Ion Media Networks has been making some noise of late, adding original Westerns on Saturday nights and classics such as Baywatch and M*A*S*H.
The broadcaster also turned up in the New York Times’"hit and run smear campaign"–the McCain camp’s words, not ours–on Sen. John McCain yesterday.
As my DC-based colleague Eggerton notes, McCain’s alleged friend-with-benefits is telecommunications lobbyist Vicki Iseman, whose clients included Tribune, EchoStar and Paxson, now doing business as Ion Media Networks.

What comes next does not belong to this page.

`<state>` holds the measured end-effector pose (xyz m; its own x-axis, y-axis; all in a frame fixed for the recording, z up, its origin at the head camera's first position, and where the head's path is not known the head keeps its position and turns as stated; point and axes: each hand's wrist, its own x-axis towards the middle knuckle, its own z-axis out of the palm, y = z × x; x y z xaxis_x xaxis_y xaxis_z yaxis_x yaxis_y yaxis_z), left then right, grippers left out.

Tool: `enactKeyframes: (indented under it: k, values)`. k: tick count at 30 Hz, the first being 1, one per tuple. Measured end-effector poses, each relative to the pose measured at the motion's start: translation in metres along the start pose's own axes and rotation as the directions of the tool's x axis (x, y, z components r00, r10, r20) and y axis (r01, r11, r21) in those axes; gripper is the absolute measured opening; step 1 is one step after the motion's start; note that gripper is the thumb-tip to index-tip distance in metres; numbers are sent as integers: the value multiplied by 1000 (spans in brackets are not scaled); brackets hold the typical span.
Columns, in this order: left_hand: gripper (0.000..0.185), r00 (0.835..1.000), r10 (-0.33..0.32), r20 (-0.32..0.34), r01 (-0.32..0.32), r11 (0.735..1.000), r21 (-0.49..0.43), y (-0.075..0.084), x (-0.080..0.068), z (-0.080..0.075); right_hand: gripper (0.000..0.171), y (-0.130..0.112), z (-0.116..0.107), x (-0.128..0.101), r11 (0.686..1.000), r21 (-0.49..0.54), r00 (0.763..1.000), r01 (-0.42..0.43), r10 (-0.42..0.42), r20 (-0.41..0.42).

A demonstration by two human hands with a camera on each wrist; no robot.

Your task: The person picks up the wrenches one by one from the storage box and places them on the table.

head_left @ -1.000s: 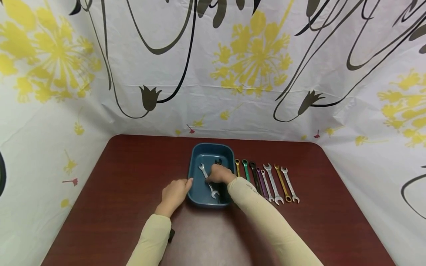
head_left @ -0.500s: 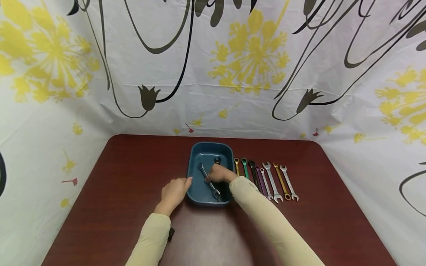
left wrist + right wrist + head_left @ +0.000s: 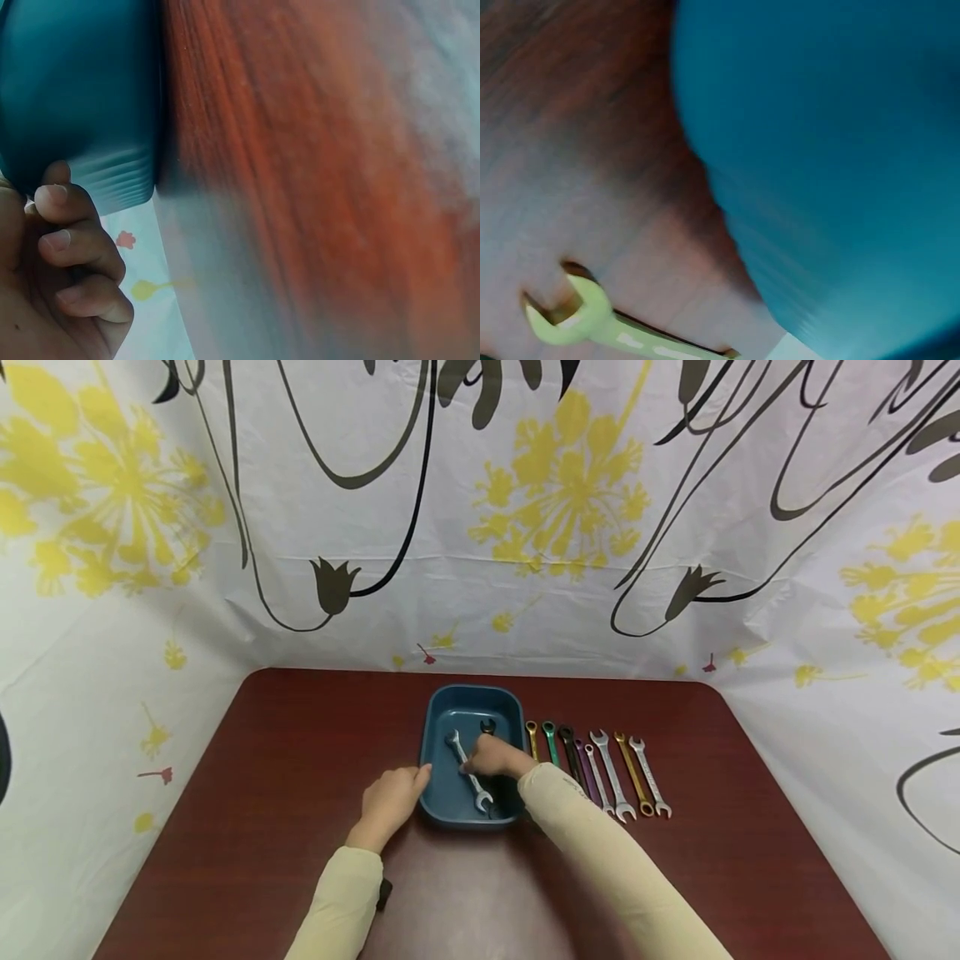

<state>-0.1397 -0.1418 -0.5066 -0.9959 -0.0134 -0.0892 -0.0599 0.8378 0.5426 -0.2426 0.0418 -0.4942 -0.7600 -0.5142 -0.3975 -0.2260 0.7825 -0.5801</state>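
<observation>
In the head view, a blue tray (image 3: 471, 688) sits on the table. My right hand (image 3: 498, 757) reaches inside it and pinches a silver combination wrench (image 3: 481, 793) around its middle. Behind that hand, the open end of a dark wrench (image 3: 488, 725) shows in the tray; the rest is covered. My left hand (image 3: 392, 797) holds the tray's left rim, thumb on the edge. Its curled fingers (image 3: 82, 251) lie against the outer wall in the left wrist view. The right wrist view has the tray's outer side (image 3: 832, 165) but not the hand.
Right of the tray, several wrenches lie in a row, among them a green one (image 3: 551, 739), a silver open-ended one (image 3: 613, 777) and a gold one (image 3: 636, 777). The reddish-brown table (image 3: 330, 727) meets a patterned white cloth (image 3: 420, 585) behind.
The silver wrench tilted slightly in my right hand half a second ago, then turned back. My left hand stays on the tray rim.
</observation>
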Motion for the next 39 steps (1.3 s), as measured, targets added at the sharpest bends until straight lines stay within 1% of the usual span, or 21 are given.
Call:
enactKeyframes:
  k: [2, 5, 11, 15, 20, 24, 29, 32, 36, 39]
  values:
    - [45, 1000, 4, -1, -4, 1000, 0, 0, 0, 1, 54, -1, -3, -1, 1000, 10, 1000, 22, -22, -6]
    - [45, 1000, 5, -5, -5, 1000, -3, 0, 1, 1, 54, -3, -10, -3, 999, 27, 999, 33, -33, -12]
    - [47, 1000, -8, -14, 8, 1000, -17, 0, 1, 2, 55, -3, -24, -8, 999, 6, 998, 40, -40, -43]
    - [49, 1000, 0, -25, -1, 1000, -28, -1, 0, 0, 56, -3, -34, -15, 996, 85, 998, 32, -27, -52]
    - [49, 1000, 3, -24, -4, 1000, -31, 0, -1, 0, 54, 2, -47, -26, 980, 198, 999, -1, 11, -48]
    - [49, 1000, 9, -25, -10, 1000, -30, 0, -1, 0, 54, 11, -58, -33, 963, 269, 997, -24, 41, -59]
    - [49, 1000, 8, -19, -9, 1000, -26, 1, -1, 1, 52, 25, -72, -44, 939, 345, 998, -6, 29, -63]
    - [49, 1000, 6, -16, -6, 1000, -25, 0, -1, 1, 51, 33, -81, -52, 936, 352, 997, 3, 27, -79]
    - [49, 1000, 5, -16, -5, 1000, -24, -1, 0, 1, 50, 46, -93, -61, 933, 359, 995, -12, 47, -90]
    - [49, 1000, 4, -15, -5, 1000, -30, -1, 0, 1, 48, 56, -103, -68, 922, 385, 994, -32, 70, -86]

The way I’m reading it, the Times suggests that McCain acted out of character to appease Iseman:
A champion of deregulation, Mr. McCain wrote letters in 1998 and 1999 to the Federal Communications Commission urging it to uphold marketing agreements allowing a television company to control two stations in the same city, a crucial issue for Glencairn Ltd., one of Ms. Iseman’s clients. He introduced a bill to create tax incentives for minority ownership of stations; Ms. Iseman represented several businesses seeking such a program. And he twice tried to advance legislation that would permit a company to control television stations in overlapping markets, an important issue for Paxson.
In late 1999, Ms. Iseman asked Mr. McCain’s staff to send a letter to the commission to help Paxson, now Ion Media Networks, on another matter. Mr. Paxson was impatient for F.C.C. approval of a television deal, and Ms. Iseman acknowledged in an e-mail message to The Times that she had sent to Mr. McCain’s staff information for drafting a letter urging a swift decision.
Mr. McCain complied. He sent two letters to the commission, drawing a rare rebuke for interference from its chairman.